When I Made The First Graph, Nan Was Still Alive

I made my first COVID-19 graph on July 8th, before I knew Nanny would contract COVID-19, before I knew it would rob us of our goodbyes, and before I knew it would kill her.

I thought I was making that first graph to protect someone else’s grandma somewhere. I didn’t imagine it would be my own. And it didn’t protect her. It didn’t protect a lot of grandmas. We like to think we can make a difference in our community, especially amongst our friends and family. But our pleas often fall on deaf ears.

Mine did.

That was only weeks ago. Now, Nanny is gone. We cremated her. 7 of us were permitted to gather at the cemetery. And I am making a new graph. It hasn’t yet been two months, and I am adding 50,000 new people to my graph. 50,000 new deaths. 50,000 more Nans.

I see you. I see you, both young and healthy or old and willful, going out in numbers saying you will not live in fear. I try to be glad you are not afraid. I try not to bite when I see food service worker friends go to bars unmasked on Instagram. When I see healthcare providers, who take care of the elderly on weekdays, but who go out to packed clubs on weekends. I see you.
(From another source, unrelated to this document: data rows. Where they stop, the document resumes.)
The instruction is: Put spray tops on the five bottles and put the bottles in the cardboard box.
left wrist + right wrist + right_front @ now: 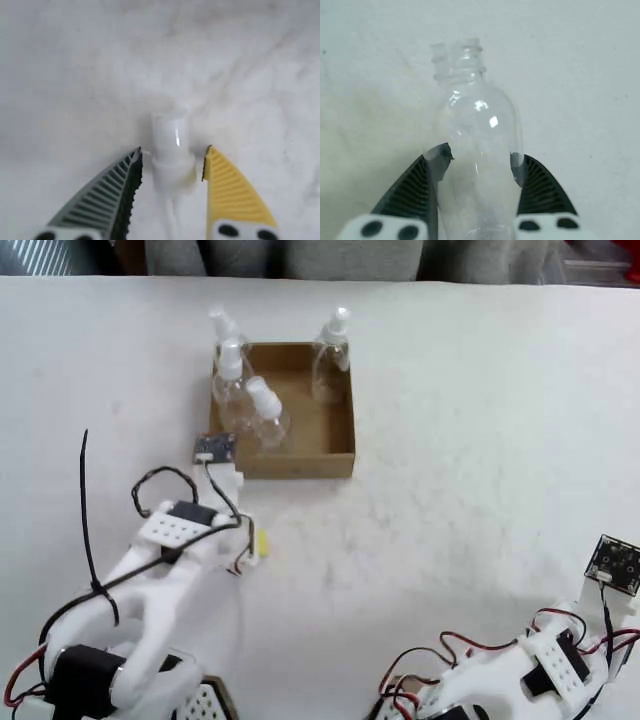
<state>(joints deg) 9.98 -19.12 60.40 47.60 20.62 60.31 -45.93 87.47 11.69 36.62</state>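
Note:
A white spray top (pixel 172 145) lies on the white table between the grey and yellow fingers of my left gripper (pixel 173 150), which is open with a small gap on each side. In the high view this gripper (pixel 252 542) sits low just in front of the cardboard box (pixel 345 455). My right gripper (pixel 480 155) is shut on a clear bottle (pixel 477 130) with a bare threaded neck, held by its body. The right arm (pixel 550 665) is at the table's near right corner. Several capped bottles (pixel 265 412) stand or lean in the box, one (pixel 333 355) at its far right.
One capped bottle (pixel 226 332) stands at the box's far left corner; I cannot tell whether it is inside or just behind. The white table (pixel 470 440) stretches wide to the right of the box. Cables (pixel 85 500) loop over the left arm.

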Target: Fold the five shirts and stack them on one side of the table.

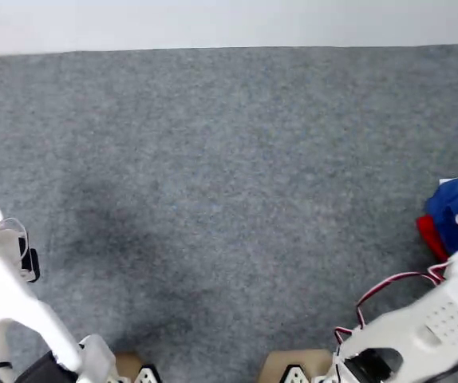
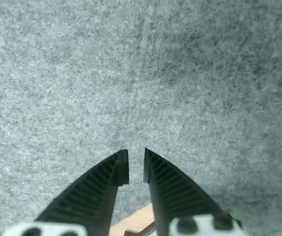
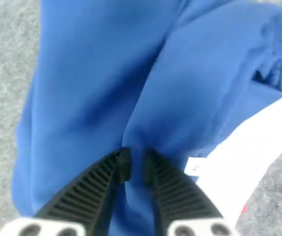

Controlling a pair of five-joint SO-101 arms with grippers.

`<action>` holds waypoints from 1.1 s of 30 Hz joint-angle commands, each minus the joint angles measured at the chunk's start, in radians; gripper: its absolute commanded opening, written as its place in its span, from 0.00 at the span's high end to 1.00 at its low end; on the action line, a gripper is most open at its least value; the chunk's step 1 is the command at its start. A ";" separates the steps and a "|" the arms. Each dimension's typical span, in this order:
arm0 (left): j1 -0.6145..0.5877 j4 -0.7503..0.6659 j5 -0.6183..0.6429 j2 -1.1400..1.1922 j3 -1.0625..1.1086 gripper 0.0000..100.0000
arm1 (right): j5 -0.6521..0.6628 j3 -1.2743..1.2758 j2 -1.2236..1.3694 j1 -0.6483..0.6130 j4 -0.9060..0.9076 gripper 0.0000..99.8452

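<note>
Right jaws sit closest to the lens, black ribbed tips drawn almost together with a thin slit left between them. They are poised at a crease in the blue shirt. You cannot tell from here whether any cloth is caught in that slit or the tips just rest on it. Under the blue shirt lies a white shirt, and a sliver of a red shirt peeks out below that.

From the high view, your right arm stands beside the pile at the right-hand edge of the grey felt tabletop. The pile has blue on top, red at its near corner and a strip of white at the far side. It runs off the edge of the view, so you can count three colours and no more.

Your left arm stands at the opposite side, well apart from the pile. Left jaws hang over the felt with the same narrow gap and hold nothing.

Judging by this, you are late in the job. Every shirt you can see is already in the one stack on the right. What looks left is to settle the blue shirt, which lies rumpled and not flat, then let go and confirm that five are in the stack.
</note>
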 commanded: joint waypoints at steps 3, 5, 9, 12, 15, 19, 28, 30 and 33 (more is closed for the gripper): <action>0.006 0.014 0.002 -0.034 -0.013 0.93 | -0.008 -0.054 -0.041 0.012 0.012 0.99; 0.006 0.011 0.002 -0.034 -0.013 0.93 | -0.008 -0.057 -0.076 0.012 0.012 0.99; 0.006 0.011 0.002 -0.034 -0.013 0.93 | -0.006 -0.057 -0.147 0.012 0.013 0.99; 0.006 0.012 0.002 -0.034 -0.013 0.93 | -0.006 -0.057 -0.189 0.010 0.024 0.98; 0.006 0.014 0.002 -0.034 -0.013 0.93 | -0.006 -0.057 -0.228 0.004 0.047 0.91; 0.006 0.015 0.002 -0.034 -0.013 0.93 | -0.006 -0.057 -0.248 -0.013 0.051 0.75; 0.006 0.015 0.000 -0.034 -0.013 0.93 | -0.014 -0.057 -0.196 -0.019 0.039 0.67; 0.008 0.015 0.000 -0.034 -0.013 0.93 | -0.014 -0.063 -0.170 -0.031 0.039 0.67; 0.008 0.015 0.000 -0.034 -0.013 0.93 | -0.015 -0.064 -0.170 -0.048 0.039 0.71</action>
I hope you never become afraid. I hope your Nans emerge unscathed from this mess of a year. But it will not be in your own doing. It will be in the mercy of others.

And many of us received no such mercy.

Graph is my own, data provided by The U.S. Department of Health and Human Services, The National Institute on Aging, The Kaiser Family Foundation, The U.S. National Institute on Drug Abuse, The Florida Department of Health, cross-referenced with man…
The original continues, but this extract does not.